(Dataset excerpts)
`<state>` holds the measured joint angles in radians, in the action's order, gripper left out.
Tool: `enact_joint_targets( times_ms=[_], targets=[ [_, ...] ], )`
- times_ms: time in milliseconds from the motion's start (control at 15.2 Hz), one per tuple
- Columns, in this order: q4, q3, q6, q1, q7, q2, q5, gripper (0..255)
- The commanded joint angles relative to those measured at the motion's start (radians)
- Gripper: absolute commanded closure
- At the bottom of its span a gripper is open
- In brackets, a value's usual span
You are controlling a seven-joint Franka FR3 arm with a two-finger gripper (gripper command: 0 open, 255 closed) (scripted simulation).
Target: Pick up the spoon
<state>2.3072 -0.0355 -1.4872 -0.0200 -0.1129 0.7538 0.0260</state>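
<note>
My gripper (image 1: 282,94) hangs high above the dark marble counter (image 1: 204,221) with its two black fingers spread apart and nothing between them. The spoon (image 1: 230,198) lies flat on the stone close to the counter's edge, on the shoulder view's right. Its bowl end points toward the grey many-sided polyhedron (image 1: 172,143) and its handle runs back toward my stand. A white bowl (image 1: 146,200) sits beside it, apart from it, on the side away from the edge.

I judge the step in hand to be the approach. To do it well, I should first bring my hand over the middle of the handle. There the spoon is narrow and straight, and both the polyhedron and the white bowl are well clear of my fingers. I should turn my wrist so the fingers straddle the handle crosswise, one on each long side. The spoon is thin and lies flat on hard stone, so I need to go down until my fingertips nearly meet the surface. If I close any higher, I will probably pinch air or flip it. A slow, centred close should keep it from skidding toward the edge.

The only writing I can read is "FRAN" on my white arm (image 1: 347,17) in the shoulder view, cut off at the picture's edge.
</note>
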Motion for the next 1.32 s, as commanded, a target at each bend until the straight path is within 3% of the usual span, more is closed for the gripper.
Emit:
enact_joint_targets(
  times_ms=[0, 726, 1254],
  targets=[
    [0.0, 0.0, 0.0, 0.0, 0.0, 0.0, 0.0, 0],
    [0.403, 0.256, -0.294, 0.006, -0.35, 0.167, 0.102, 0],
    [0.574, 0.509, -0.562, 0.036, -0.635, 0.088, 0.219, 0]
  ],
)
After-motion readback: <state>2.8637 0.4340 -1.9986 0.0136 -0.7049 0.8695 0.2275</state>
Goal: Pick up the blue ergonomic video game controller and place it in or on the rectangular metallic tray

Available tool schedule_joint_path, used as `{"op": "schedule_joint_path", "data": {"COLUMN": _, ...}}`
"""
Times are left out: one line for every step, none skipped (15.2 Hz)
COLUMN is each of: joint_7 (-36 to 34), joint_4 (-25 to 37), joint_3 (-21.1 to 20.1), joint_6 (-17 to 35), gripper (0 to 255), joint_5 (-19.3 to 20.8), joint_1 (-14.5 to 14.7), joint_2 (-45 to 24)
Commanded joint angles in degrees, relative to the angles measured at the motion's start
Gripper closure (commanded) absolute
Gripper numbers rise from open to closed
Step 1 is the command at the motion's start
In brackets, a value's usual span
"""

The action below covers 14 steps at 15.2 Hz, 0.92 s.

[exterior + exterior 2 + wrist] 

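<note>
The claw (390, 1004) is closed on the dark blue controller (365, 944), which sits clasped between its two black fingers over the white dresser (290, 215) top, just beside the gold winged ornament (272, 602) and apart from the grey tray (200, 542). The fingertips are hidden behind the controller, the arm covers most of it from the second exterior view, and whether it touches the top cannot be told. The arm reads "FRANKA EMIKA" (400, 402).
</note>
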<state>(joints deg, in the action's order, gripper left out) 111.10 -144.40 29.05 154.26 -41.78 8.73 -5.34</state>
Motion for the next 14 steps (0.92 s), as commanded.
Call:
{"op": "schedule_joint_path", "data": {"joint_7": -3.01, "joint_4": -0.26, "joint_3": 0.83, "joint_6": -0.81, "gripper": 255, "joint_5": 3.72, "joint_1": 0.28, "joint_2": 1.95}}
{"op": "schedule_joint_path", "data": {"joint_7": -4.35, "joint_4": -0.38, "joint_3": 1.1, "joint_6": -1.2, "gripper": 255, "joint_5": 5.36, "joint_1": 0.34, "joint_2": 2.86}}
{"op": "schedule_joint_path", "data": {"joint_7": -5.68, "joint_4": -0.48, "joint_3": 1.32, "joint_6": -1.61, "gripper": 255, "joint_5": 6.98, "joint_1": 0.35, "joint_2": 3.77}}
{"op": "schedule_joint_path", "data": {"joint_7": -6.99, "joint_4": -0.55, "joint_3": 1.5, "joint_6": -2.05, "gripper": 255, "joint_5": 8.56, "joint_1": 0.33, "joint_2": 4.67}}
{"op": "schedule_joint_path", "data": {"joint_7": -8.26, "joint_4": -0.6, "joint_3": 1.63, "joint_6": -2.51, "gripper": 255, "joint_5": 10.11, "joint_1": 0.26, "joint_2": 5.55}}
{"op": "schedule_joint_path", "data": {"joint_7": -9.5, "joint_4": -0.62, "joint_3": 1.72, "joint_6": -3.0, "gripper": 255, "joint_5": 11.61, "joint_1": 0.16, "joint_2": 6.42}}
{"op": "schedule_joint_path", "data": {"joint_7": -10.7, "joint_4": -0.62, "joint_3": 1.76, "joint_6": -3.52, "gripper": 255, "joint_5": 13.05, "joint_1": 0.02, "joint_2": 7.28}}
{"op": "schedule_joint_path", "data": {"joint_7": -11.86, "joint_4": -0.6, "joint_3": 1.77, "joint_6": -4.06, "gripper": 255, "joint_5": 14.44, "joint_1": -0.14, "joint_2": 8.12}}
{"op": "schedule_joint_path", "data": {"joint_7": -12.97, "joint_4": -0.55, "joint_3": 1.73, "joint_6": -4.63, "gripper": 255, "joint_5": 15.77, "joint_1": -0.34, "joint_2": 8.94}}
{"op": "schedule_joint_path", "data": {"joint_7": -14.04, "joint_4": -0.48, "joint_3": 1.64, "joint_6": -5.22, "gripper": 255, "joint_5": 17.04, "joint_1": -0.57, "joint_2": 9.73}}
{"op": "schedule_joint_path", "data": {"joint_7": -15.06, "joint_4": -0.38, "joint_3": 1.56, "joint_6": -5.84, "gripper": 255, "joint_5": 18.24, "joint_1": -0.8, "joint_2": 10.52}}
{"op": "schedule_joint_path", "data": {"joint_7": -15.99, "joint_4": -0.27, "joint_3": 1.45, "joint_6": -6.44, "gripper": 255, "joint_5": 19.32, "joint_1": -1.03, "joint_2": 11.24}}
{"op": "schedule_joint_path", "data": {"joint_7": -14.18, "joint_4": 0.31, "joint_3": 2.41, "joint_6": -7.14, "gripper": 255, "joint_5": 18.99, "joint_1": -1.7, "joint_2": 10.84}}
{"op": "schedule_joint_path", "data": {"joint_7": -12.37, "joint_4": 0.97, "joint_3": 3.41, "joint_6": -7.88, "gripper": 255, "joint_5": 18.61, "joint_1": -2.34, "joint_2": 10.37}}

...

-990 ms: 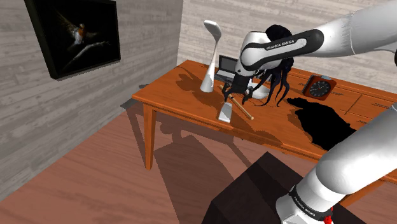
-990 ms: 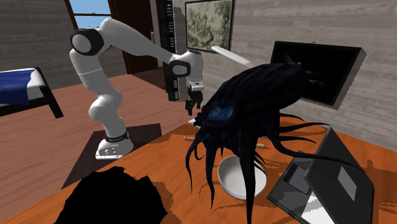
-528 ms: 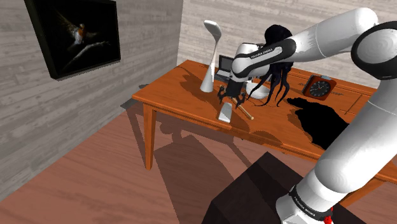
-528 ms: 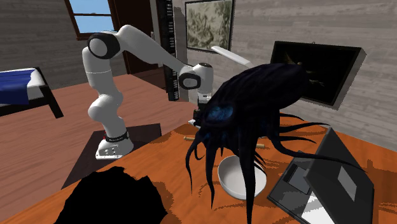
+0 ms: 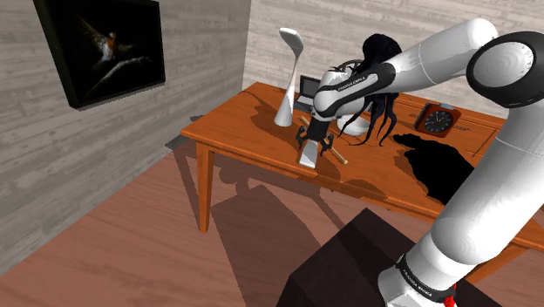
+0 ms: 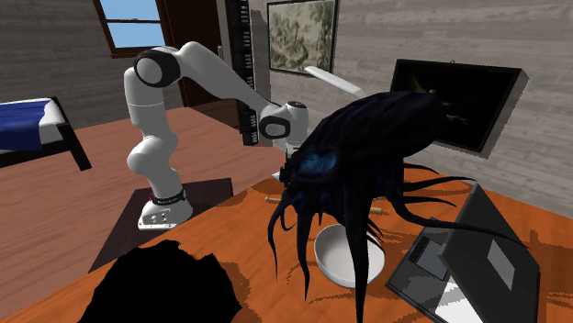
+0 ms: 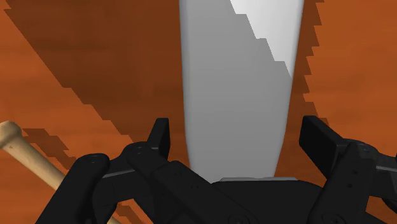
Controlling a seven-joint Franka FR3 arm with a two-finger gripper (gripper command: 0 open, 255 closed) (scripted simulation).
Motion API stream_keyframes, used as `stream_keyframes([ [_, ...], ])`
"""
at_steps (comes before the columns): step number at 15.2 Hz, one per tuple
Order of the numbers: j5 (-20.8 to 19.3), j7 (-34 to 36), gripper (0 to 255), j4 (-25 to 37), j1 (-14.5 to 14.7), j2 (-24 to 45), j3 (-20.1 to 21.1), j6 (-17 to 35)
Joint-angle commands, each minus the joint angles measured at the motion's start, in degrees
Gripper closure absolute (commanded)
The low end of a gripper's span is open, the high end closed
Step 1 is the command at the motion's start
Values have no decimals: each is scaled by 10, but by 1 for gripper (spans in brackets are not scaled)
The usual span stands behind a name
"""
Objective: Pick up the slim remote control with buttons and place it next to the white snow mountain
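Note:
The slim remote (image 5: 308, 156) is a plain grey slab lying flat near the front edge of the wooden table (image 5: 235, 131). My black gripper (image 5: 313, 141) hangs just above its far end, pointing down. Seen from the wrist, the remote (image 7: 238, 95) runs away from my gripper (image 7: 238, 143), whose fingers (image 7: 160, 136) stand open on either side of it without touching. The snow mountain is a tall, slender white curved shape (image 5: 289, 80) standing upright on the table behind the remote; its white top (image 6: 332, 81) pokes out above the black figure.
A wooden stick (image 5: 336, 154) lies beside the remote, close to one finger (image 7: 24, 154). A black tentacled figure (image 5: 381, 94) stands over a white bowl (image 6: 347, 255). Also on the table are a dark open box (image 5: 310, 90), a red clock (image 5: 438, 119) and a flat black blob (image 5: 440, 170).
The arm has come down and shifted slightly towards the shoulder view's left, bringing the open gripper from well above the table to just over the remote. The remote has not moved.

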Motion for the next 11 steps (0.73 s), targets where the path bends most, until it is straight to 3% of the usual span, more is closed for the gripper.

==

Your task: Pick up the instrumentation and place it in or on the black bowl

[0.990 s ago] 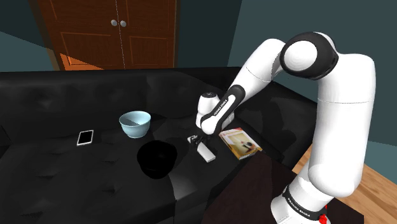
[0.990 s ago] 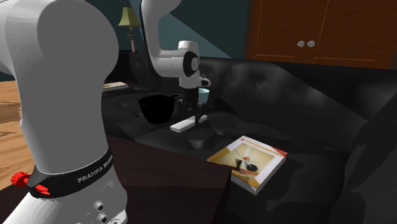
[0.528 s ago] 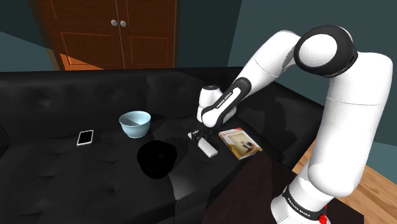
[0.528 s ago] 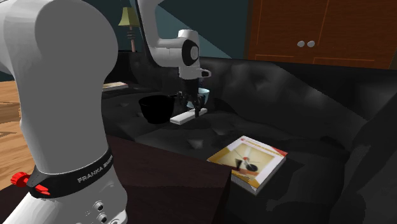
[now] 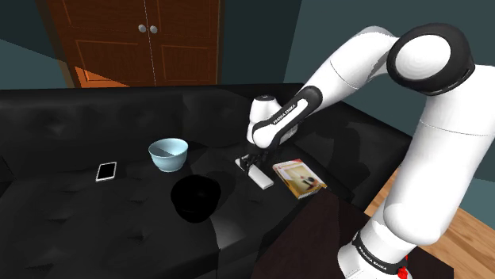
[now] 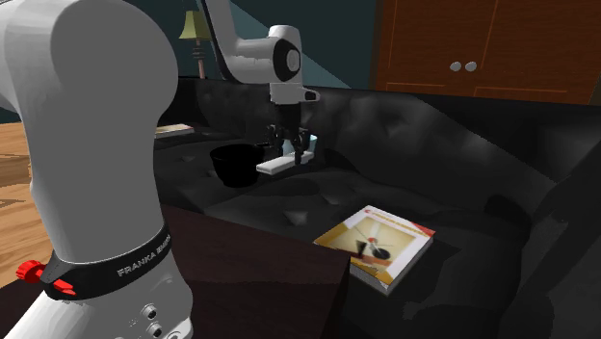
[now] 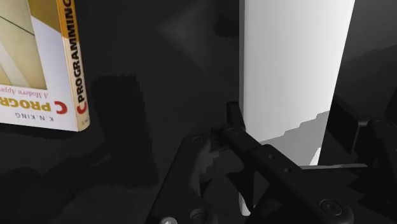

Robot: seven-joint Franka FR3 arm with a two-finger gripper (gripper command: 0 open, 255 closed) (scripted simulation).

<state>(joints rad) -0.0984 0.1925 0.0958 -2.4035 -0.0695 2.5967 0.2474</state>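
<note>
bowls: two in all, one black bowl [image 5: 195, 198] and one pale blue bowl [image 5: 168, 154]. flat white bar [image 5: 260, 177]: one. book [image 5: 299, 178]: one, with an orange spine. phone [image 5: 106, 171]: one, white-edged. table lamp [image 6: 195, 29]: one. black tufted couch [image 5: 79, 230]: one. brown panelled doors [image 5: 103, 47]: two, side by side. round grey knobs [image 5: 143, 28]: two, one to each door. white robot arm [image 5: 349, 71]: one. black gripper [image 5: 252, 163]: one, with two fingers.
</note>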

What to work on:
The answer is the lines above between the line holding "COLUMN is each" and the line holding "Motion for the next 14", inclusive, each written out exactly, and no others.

Problem solution:
COLUMN is each of: joint_7 (-36 to 34), joint_4 (-25 to 37), joint_3 (-21.1 to 20.1), joint_6 (-17 to 35), gripper (0 to 255), joint_5 (-19.3 to 20.8), joint_1 (-14.5 to 14.7), joint_2 (-45 to 24)
Commanded joint angles in degrees, relative to the angles measured at the motion's start
Gripper closure (commanded) absolute
Gripper numbers rise from open to closed
Step 1 is the command at the motion's start
In brackets, a value's usual span
"""

The action below covers 14 steps at 15.2 Hz, 0.92 s.

[exterior + exterior 2 + wrist] 

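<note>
The claw (390, 1004) is closed on the dark blue controller (365, 944), which sits clasped between its two black fingers over the white dresser (290, 215) top, just beside the gold winged ornament (272, 602) and apart from the grey tray (200, 542). The fingertips are hidden behind the controller, the arm covers most of it from the second exterior view, and whether it touches the top cannot be told. The arm reads "FRANKA EMIKA" (400, 402).
</note>
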<state>(joints deg, in the action's order, gripper left out) 111.10 -144.40 29.05 154.26 -41.78 8.73 -5.34</state>
Motion for the next 14 steps (0.92 s), as commanded.

This output has been written out in full.